» **WORK INSTRUCTION**
Copy the lines below verbatim. Begin with the first and end with the line containing "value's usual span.".
··· SUPPLIED MATERIAL
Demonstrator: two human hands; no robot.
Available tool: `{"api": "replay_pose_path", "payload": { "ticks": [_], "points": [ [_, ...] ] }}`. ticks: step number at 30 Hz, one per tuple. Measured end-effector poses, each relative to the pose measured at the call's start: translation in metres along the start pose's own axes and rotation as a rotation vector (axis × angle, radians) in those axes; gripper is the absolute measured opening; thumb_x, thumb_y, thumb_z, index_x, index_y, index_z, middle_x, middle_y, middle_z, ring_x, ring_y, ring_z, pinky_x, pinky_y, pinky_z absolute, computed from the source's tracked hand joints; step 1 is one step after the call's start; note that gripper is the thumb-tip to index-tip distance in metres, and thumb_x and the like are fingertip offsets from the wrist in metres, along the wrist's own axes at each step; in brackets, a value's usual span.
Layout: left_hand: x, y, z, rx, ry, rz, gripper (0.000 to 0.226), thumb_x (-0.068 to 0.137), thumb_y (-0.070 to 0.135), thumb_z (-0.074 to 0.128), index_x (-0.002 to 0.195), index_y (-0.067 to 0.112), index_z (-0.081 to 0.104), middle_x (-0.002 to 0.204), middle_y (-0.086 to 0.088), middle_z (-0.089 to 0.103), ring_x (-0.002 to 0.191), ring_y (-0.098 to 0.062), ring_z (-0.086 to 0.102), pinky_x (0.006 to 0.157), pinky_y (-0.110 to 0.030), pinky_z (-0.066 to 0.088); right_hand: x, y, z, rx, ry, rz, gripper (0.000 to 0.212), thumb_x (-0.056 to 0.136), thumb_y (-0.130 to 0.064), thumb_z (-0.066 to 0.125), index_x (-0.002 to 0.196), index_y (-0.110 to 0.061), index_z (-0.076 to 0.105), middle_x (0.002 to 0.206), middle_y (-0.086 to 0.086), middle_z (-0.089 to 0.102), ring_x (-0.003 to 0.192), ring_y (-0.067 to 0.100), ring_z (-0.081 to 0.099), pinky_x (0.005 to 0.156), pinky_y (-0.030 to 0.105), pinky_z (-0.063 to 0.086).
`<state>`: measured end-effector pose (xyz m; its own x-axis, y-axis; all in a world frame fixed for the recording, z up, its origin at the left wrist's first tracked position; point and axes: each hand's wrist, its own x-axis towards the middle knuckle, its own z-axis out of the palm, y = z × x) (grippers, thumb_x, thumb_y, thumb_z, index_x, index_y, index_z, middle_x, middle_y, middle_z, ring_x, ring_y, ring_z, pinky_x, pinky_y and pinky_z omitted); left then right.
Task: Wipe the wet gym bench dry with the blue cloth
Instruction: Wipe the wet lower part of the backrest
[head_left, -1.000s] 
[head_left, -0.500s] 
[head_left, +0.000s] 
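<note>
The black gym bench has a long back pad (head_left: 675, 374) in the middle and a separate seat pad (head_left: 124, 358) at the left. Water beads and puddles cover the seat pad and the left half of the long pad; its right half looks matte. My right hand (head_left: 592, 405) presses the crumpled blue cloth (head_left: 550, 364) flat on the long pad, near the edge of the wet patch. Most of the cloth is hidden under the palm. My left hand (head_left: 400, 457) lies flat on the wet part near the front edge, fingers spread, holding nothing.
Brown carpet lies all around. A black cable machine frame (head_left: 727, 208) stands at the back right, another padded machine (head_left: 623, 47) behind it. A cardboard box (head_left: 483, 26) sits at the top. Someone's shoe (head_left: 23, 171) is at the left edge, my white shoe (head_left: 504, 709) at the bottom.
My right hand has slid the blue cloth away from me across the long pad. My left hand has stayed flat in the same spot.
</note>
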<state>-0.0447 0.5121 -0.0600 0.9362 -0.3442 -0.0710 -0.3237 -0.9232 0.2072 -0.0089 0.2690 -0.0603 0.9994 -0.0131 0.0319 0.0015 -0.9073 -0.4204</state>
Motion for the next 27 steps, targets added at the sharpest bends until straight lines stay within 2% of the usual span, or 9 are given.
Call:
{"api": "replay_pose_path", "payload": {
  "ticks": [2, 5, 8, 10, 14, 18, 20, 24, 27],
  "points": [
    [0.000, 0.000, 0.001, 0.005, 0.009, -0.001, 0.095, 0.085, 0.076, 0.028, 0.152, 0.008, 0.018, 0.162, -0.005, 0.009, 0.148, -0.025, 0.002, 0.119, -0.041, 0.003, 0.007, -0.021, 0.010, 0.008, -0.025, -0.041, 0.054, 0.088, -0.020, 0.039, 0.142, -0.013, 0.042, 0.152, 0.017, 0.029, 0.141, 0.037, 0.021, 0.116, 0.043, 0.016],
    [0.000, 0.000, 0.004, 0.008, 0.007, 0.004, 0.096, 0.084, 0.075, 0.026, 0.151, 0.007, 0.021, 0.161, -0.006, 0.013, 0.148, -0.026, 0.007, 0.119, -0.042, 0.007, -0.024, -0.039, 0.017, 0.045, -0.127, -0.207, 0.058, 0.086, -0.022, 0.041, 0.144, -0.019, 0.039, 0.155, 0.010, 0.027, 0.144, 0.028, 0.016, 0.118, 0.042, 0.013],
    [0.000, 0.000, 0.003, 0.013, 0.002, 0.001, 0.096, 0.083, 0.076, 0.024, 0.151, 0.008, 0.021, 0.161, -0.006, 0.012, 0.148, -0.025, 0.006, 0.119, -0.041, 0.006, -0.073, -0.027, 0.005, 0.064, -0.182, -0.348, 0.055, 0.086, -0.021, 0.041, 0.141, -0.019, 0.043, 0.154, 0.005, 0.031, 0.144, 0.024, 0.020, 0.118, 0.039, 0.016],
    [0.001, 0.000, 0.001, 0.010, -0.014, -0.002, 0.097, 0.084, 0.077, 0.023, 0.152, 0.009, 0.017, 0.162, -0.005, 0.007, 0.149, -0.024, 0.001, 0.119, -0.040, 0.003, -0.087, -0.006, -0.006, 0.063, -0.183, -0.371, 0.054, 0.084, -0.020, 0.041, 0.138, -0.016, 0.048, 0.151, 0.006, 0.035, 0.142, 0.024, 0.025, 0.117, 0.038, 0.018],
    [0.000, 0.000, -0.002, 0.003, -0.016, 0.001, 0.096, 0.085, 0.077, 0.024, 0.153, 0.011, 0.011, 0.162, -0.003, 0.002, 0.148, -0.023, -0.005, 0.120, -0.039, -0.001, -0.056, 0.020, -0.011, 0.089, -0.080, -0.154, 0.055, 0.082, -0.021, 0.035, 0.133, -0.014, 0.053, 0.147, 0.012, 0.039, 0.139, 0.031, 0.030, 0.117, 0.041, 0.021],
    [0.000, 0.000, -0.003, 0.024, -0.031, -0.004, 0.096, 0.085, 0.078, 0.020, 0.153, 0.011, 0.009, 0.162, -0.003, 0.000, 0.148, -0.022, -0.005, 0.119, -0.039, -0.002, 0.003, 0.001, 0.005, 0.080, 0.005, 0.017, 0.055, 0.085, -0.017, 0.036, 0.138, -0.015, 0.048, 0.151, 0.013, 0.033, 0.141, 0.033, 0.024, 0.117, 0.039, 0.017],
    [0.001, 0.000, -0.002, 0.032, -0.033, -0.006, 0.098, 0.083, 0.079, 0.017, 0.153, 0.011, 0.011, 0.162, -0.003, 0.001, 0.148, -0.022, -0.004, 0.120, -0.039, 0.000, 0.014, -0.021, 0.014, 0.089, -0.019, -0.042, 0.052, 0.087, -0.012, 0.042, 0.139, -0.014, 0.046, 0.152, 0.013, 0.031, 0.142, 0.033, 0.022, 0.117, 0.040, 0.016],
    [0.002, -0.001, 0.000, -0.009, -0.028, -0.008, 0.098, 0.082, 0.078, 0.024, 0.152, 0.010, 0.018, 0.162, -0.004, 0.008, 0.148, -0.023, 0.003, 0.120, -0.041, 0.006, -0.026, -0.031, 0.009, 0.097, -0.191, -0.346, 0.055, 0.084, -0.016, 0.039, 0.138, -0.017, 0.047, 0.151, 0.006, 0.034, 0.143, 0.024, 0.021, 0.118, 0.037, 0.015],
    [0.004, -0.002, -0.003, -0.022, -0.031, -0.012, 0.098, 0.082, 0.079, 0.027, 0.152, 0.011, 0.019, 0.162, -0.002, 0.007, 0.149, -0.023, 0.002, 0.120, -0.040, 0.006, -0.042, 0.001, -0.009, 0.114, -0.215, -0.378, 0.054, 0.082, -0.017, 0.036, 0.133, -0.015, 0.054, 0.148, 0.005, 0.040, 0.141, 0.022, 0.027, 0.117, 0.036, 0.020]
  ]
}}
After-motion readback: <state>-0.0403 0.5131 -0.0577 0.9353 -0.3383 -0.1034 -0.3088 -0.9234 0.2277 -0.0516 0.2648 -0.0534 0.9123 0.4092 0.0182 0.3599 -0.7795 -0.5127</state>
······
» **YOUR RESPONSE**
Demonstrator: two human hands; no robot.
Available tool: `{"api": "replay_pose_path", "payload": { "ticks": [_], "points": [ [_, ...] ] }}`. ticks: step number at 30 Hz, one per tuple. Measured end-effector poses, each relative to the pose measured at the call's start: translation in metres along the start pose's own axes and rotation as a rotation vector (axis × angle, radians) in those axes; gripper is the absolute measured opening; thumb_x, thumb_y, thumb_z, index_x, index_y, index_z, middle_x, middle_y, middle_z, ring_x, ring_y, ring_z, pinky_x, pinky_y, pinky_z absolute, computed from the source's tracked hand joints; step 1 is one step after the call's start; note that gripper is the thumb-tip to index-tip distance in metres, and thumb_x and the like are fingertip offsets from the wrist in metres, along the wrist's own axes at each step; in brackets, a value's usual span.

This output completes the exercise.